| First of all I want to thank Isaac Jones for his work on Cabal. | | There are a few issues I would like to raise. Seconded -- Isaac you are doing a great job. As are lots of other contributors. One rather vexed question is the issue of whether a single program can contain two modules with the same name. Currently that is absolutely ruled out, and as a result packages are fundamentally non-modular: every package must use a distinct space in the global namespace. Simon Marlow and I have gradually become convinced that we have to fix this, and the only sensible way to fix it is to relax the language design so that a module name must be unique within its package (only) That means that module A.B.C could exist *both* in package P1 and in P2. And both packages could be linked into the same program. Some kind of 'grafting' or 'mounting' scheme would be needed to bring a package into the package namespace. One might say ghc -c Foo.hs -package gtk-2.3 Graphics.GTK to mount the gtk-2.3 package at Graphics.GTK in the name space. Outside the package one would need to import Graphics.GTK.M, but *within* the package one just imports M. That way the entire package can be mounted elsewhere in the namespace, if desired, without needing to change or recompile the package at all. The exact details of the mounting scheme, and whether it is done at build time, at install time, or at compilation time, or all of the above, are open to debate. We don't have a very fixed view. However, the fundamental thing GHC needs to do is to include the package name into the names of entities the package defines. That means that when compiling a module M you must say what package it is part of: ghc -C M.hs -package-name my-package-2.3 Then M.o will contain symbols like "my-package-2.3.M.f" etc. In effect, the "original name" of a function f in module M of package P is
. The purpose of this message is a) To advertise our willingness to implement this in GHC b) To ask whether doing so would be welcome, and if so to invite the Cabal afficionados to come up with a specific design for the programmer's interface c) To ask what the Hugs story might be. That is, are any of the Hugs folk willing to implement the necessary? The thing about (c) is that it'd be a Big Pity if new-style packages couldn't be used with Hugs because they don't obey the unique-module constraint. Ditto nhc. Simon

On Tue, 2005-08-16 at 16:31 +0100, Simon Peyton-Jones wrote:
| First of all I want to thank Isaac Jones for his work on Cabal. | | There are a few issues I would like to raise.

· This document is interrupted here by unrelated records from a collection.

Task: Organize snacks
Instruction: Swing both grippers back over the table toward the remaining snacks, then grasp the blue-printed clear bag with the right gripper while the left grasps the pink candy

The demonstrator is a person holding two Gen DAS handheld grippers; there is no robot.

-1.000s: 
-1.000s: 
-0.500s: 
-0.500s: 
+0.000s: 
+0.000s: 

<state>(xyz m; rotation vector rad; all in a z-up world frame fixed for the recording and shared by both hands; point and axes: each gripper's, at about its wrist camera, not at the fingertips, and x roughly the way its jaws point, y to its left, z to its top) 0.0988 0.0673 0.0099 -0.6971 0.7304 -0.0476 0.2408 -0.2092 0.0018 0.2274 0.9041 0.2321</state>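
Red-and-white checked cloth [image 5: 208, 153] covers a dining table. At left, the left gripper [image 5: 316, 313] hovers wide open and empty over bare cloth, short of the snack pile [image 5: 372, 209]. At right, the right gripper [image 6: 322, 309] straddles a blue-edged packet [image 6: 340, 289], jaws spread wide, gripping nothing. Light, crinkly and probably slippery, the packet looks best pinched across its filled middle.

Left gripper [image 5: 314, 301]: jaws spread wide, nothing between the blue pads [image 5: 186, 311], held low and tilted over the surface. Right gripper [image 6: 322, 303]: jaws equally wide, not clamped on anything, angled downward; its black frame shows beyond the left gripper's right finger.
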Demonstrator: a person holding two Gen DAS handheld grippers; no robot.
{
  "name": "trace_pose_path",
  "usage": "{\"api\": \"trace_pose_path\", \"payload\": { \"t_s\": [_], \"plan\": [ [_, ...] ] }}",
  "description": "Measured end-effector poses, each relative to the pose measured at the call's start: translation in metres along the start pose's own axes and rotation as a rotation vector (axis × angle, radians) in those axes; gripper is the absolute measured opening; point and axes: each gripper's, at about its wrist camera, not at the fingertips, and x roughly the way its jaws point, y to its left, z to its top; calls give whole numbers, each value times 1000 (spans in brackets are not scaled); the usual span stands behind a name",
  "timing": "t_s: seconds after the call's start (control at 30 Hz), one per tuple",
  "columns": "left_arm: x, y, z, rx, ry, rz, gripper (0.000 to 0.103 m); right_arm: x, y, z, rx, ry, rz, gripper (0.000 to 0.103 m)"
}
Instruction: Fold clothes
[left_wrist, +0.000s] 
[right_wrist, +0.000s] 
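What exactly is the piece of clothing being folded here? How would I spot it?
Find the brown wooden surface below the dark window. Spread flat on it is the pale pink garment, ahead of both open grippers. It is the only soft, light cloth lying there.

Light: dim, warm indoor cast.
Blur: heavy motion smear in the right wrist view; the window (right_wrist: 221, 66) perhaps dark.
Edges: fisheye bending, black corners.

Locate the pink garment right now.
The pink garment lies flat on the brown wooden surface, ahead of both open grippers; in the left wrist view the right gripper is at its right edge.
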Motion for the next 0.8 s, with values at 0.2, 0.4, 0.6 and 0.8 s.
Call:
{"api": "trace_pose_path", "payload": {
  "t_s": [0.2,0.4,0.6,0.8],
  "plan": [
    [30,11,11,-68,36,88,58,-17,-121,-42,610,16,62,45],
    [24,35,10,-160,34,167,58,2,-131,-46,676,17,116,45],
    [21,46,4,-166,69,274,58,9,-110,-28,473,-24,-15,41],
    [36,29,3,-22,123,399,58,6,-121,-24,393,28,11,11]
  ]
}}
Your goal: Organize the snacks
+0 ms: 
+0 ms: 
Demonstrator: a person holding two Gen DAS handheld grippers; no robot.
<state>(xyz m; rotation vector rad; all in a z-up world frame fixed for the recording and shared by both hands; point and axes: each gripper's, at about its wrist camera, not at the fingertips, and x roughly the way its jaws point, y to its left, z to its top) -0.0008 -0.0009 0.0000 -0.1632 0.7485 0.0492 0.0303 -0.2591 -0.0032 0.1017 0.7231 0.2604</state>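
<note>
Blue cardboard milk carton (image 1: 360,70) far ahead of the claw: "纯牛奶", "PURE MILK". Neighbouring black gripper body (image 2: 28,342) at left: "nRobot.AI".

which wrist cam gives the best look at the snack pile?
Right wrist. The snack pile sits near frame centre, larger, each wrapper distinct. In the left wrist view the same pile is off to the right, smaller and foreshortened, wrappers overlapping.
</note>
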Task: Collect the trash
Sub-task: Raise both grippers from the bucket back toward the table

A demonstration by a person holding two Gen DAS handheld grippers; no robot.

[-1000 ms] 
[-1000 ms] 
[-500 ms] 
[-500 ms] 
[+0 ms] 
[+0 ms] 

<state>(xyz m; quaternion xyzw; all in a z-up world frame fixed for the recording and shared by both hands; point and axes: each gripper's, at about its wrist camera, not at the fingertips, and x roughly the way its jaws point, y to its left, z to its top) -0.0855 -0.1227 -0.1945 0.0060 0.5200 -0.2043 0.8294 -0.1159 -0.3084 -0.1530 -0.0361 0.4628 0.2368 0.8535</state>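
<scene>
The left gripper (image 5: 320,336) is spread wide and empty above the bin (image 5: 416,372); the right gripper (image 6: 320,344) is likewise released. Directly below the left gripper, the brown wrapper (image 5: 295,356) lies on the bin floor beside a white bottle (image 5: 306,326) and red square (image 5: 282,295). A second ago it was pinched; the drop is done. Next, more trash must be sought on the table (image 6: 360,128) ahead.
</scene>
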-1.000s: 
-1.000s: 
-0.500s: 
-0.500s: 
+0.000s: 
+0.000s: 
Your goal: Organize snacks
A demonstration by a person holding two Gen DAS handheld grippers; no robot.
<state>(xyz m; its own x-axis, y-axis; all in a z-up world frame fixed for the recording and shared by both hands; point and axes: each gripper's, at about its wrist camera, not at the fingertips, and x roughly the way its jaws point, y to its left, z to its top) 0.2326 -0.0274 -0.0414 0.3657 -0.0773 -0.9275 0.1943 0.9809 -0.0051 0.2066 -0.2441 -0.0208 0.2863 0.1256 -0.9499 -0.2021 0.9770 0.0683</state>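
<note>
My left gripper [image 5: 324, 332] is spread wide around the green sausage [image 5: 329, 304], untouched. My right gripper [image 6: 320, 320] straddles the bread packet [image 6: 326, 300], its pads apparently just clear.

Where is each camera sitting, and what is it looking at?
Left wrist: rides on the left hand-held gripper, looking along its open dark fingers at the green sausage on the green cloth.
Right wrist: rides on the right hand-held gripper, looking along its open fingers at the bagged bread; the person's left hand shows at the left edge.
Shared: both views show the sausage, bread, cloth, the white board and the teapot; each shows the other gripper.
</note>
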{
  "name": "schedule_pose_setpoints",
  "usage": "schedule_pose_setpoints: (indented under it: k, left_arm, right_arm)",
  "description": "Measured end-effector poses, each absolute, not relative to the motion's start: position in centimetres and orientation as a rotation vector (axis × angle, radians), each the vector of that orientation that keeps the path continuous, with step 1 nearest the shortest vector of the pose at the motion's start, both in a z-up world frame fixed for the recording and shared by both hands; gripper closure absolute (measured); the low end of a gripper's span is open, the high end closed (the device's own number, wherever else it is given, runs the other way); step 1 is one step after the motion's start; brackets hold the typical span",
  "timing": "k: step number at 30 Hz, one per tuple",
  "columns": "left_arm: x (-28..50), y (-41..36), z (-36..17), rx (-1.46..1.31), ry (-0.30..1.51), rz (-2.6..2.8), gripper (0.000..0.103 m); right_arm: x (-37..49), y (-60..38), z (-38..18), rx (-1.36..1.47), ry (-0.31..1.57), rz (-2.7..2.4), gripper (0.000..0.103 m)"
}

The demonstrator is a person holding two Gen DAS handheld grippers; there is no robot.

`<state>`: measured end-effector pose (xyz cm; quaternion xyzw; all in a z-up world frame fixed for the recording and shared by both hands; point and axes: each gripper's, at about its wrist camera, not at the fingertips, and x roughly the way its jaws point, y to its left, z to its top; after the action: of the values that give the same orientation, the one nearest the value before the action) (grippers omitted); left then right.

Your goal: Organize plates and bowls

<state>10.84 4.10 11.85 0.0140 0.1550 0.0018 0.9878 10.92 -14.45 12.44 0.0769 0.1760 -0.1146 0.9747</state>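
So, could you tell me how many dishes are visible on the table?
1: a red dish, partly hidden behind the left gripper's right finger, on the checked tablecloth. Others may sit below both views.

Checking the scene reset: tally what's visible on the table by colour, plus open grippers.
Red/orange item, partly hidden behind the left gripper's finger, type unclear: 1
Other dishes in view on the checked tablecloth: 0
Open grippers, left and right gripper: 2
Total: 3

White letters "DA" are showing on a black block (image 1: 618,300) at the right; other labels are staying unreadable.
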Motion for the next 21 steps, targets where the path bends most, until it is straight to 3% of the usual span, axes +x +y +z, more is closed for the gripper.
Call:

Seconded -- Isaac you are doing a great job.
Yes, indeed.
As are lots of other contributors.
One rather vexed question is the issue of whether a single program can contain two modules with the same name. Currently that is absolutely ruled out, and as a result packages are fundamentally non-modular: every package must use a distinct space in the global namespace.
Simon Marlow and I have gradually become convinced that we have to fix this, and the only sensible way to fix it is to relax the language design so that
a module name must be unique within its package (only)
That means that module A.B.C could exist *both* in package P1 and in P2. And both packages could be linked into the same program.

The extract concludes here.